- _SOURCE MATERIAL_

===

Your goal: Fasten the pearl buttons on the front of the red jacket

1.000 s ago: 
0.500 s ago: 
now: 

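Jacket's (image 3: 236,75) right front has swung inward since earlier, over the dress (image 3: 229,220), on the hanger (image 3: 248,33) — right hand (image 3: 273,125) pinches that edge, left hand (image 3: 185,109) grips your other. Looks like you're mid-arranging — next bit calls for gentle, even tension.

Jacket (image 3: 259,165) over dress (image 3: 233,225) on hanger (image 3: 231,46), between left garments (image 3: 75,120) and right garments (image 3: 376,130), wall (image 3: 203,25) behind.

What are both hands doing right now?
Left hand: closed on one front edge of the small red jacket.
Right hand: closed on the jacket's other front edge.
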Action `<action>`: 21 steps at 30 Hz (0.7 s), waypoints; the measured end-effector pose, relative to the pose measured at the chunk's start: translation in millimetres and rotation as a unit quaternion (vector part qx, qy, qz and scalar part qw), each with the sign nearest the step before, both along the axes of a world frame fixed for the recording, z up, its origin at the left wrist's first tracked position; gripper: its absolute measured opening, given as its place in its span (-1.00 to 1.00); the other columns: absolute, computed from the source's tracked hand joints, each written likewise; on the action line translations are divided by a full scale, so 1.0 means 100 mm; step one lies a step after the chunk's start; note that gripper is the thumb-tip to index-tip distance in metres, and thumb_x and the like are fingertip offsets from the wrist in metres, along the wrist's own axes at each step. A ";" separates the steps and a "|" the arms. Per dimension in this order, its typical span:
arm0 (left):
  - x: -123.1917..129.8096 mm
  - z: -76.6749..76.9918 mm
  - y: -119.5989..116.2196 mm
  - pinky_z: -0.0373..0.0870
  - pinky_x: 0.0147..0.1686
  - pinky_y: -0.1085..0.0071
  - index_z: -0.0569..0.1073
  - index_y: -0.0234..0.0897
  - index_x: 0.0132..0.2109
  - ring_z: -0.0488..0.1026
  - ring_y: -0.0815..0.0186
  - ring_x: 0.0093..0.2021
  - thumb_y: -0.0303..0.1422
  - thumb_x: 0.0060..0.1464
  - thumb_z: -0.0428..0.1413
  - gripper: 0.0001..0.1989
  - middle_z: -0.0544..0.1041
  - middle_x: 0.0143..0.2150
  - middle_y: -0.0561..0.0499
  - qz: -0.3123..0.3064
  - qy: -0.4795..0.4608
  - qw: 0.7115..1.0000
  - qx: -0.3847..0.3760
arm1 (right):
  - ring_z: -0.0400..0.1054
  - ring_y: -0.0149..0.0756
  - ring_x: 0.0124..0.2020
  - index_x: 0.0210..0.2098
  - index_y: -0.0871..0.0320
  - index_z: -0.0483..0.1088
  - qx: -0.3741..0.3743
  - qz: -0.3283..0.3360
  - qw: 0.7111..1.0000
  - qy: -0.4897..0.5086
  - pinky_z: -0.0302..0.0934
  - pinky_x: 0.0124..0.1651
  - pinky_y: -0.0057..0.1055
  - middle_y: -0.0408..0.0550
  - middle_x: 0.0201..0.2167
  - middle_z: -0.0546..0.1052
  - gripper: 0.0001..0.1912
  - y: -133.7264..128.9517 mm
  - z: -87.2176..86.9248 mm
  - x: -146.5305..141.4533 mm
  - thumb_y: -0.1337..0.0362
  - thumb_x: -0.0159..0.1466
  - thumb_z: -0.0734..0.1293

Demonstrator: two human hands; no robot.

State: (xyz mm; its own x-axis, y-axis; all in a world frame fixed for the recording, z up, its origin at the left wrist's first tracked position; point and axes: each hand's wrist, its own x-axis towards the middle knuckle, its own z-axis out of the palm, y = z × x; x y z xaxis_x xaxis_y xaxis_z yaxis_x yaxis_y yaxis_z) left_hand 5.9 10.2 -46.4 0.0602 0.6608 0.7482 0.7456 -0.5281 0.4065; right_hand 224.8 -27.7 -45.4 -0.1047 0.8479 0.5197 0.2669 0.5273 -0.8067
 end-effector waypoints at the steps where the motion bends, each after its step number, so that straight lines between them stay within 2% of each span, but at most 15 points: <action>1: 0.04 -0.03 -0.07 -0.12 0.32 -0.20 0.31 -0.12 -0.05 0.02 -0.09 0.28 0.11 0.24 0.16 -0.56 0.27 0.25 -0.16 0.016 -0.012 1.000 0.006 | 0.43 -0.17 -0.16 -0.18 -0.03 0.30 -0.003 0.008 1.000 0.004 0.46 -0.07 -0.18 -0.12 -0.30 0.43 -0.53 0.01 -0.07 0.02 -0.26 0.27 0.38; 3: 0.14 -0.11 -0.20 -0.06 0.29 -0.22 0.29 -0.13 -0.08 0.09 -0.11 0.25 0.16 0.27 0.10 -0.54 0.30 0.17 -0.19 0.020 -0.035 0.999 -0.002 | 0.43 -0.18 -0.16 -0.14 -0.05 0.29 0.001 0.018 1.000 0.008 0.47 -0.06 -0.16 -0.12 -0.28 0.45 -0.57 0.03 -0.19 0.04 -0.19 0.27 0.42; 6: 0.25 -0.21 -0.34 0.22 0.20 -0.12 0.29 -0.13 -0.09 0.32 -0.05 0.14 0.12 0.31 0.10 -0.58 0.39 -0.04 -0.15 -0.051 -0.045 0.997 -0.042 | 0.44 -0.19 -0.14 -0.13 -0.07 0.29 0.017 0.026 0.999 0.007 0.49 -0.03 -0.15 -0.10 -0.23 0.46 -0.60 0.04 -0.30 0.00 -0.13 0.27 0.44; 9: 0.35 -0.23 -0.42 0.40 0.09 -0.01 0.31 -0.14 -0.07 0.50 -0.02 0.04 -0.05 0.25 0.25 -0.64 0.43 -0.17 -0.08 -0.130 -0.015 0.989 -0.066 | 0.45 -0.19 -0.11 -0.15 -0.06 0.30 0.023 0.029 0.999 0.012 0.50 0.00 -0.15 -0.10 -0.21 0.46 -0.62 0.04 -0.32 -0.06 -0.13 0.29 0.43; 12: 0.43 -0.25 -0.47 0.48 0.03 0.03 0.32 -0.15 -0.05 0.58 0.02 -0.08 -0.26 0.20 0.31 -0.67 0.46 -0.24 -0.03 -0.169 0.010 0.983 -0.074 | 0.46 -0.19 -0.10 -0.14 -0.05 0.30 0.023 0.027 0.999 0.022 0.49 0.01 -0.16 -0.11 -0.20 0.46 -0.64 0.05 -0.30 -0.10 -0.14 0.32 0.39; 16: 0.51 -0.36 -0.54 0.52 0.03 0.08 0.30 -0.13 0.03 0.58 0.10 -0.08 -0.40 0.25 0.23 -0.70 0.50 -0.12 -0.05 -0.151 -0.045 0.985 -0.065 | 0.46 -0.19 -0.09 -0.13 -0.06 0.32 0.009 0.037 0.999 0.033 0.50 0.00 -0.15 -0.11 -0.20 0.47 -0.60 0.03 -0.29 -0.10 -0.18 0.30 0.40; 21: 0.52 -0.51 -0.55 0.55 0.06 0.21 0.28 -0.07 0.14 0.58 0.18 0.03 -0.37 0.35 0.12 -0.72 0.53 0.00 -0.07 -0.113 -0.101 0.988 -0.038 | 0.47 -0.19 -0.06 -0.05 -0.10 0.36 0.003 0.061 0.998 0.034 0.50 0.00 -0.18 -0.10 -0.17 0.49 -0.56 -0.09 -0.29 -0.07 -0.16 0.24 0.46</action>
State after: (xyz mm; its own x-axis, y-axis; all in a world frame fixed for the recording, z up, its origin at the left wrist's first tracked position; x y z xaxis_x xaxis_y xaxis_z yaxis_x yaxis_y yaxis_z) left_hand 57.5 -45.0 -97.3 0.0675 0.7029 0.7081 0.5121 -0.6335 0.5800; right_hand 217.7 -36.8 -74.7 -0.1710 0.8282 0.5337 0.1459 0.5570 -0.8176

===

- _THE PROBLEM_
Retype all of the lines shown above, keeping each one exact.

- _EXPECTED ANSWER_
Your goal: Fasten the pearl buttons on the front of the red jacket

1.000 s ago: 
0.500 s ago: 
now: 

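Jacket's (image 3: 236,75) right front has swung inward since earlier, over the dress (image 3: 229,220), on the hanger (image 3: 248,33) — right hand (image 3: 273,125) pinches that edge, left hand (image 3: 185,109) grips your other. Looks like you're mid-arranging — next bit calls for gentle, even tension.

Jacket (image 3: 259,165) over dress (image 3: 233,225) on hanger (image 3: 231,46), between left garments (image 3: 75,120) and right garments (image 3: 376,130), wall (image 3: 203,25) behind.

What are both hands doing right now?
Left hand: closed on one front edge of the small red jacket.
Right hand: closed on the jacket's other front edge.
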Action `<action>`: 21 steps at 30 Hz (0.7 s), waypoints; the measured end-effector pose, relative to the pose measured at the chunk's start: translation in millimetres and rotation as a unit quaternion (vector part qx, qy, qz and scalar part qw), each with the sign nearest the step before, both along the axes of a world frame fixed for the recording, z up, its origin at the left wrist's first tracked position; gripper: its absolute measured opening, given as its place in its span (-1.00 to 1.00); the other columns: absolute, computed from the source's tracked hand joints, each written likewise; on the action line translations are divided by a full scale, so 1.0 means 100 mm; step one lies a step after the chunk's start; note that gripper is the thumb-tip to index-tip distance in metres, and thumb_x and the like are fingertip offsets from the wrist in metres, along the wrist's own axes at each step. A ";" separates the steps and a "|" the arms. Per dimension in this order, its typical span:
arm0 (left):
  - x: -123.1917..129.8096 mm
  - z: -76.6749..76.9918 mm
  - y: -119.5989..116.2196 mm
  - pinky_z: -0.0373..0.0870
  - pinky_x: 0.0147..0.1686
  - pinky_y: -0.1085..0.0071
  - index_z: -0.0569..0.1073
  - index_y: -0.0234..0.0897
  - index_x: 0.0132..0.2109
  - ring_z: -0.0488..0.1026
  - ring_y: -0.0815..0.0186
  - ring_x: 0.0093..0.2021
  - thumb_y: -0.0303..0.1422
  - thumb_x: 0.0060..0.1464
  - thumb_z: -0.0428..0.1413
  - gripper: 0.0001..0.1989
  - middle_z: -0.0544..0.1041
  - middle_x: 0.0143..0.2150
  - middle_y: -0.0561..0.0499
  - qz: -0.3123..0.3064
  - qy: -0.4795..0.4608
  - qw: 0.7115..1.0000
  - qx: -0.3847..0.3760
arm1 (right):
  - ring_z: -0.0400..0.1054
  - ring_y: -0.0149..0.0756
  - ring_x: 0.0124..0.2020
  - index_x: 0.0210..0.2098
  - index_y: -0.0871..0.0320
  - index_z: -0.0483..0.1088
  - qx: -0.3741..0.3743
  - qz: -0.3283..0.3360
  - qw: 0.7111..1.0000
  - qy: -0.4897..0.5086
  - pinky_z: -0.0302..0.0934
  - pinky_x: 0.0124..0.1651
  - pinky_y: -0.0057..0.1055
  - middle_y: -0.0408..0.0550
  - middle_x: 0.0201..0.2167
  - middle_z: -0.0546..0.1052
  - gripper: 0.0001..0.1912
  - y: -133.7264..128.9517 mm
  - z: -87.2176..86.9248 mm
  - x: -146.5305..141.4533 mm
  - thumb_y: -0.1337..0.0362
  - thumb_x: -0.0159..0.1466
  - thumb_z: -0.0734..0.1293

Demonstrator: two human hands; no robot.

State: (xyz mm; its own x-axis, y-axis; all in a world frame fixed for the recording, z up, its origin at the left wrist's first tracked position; point and axes: each hand's wrist, its own x-axis towards the middle knuckle, its own z-axis out of the palm, y = z × x; x y z xaxis_x xaxis_y xaxis_z yaxis_x yaxis_y yaxis_z) left_hand 5.9 10.2 -46.4 0.0602 0.6608 0.7482 0.7456 -0.5281 0.4065; right_hand 224.8 -27.7 -45.4 -0.1047 0.8479 0.5197 0.2669 0.5273 -0.8067
 end-effector waypoints at the steps where the motion bends, each after its step number, so that straight lines between them stay within 2% of each span, but at most 15 points: <action>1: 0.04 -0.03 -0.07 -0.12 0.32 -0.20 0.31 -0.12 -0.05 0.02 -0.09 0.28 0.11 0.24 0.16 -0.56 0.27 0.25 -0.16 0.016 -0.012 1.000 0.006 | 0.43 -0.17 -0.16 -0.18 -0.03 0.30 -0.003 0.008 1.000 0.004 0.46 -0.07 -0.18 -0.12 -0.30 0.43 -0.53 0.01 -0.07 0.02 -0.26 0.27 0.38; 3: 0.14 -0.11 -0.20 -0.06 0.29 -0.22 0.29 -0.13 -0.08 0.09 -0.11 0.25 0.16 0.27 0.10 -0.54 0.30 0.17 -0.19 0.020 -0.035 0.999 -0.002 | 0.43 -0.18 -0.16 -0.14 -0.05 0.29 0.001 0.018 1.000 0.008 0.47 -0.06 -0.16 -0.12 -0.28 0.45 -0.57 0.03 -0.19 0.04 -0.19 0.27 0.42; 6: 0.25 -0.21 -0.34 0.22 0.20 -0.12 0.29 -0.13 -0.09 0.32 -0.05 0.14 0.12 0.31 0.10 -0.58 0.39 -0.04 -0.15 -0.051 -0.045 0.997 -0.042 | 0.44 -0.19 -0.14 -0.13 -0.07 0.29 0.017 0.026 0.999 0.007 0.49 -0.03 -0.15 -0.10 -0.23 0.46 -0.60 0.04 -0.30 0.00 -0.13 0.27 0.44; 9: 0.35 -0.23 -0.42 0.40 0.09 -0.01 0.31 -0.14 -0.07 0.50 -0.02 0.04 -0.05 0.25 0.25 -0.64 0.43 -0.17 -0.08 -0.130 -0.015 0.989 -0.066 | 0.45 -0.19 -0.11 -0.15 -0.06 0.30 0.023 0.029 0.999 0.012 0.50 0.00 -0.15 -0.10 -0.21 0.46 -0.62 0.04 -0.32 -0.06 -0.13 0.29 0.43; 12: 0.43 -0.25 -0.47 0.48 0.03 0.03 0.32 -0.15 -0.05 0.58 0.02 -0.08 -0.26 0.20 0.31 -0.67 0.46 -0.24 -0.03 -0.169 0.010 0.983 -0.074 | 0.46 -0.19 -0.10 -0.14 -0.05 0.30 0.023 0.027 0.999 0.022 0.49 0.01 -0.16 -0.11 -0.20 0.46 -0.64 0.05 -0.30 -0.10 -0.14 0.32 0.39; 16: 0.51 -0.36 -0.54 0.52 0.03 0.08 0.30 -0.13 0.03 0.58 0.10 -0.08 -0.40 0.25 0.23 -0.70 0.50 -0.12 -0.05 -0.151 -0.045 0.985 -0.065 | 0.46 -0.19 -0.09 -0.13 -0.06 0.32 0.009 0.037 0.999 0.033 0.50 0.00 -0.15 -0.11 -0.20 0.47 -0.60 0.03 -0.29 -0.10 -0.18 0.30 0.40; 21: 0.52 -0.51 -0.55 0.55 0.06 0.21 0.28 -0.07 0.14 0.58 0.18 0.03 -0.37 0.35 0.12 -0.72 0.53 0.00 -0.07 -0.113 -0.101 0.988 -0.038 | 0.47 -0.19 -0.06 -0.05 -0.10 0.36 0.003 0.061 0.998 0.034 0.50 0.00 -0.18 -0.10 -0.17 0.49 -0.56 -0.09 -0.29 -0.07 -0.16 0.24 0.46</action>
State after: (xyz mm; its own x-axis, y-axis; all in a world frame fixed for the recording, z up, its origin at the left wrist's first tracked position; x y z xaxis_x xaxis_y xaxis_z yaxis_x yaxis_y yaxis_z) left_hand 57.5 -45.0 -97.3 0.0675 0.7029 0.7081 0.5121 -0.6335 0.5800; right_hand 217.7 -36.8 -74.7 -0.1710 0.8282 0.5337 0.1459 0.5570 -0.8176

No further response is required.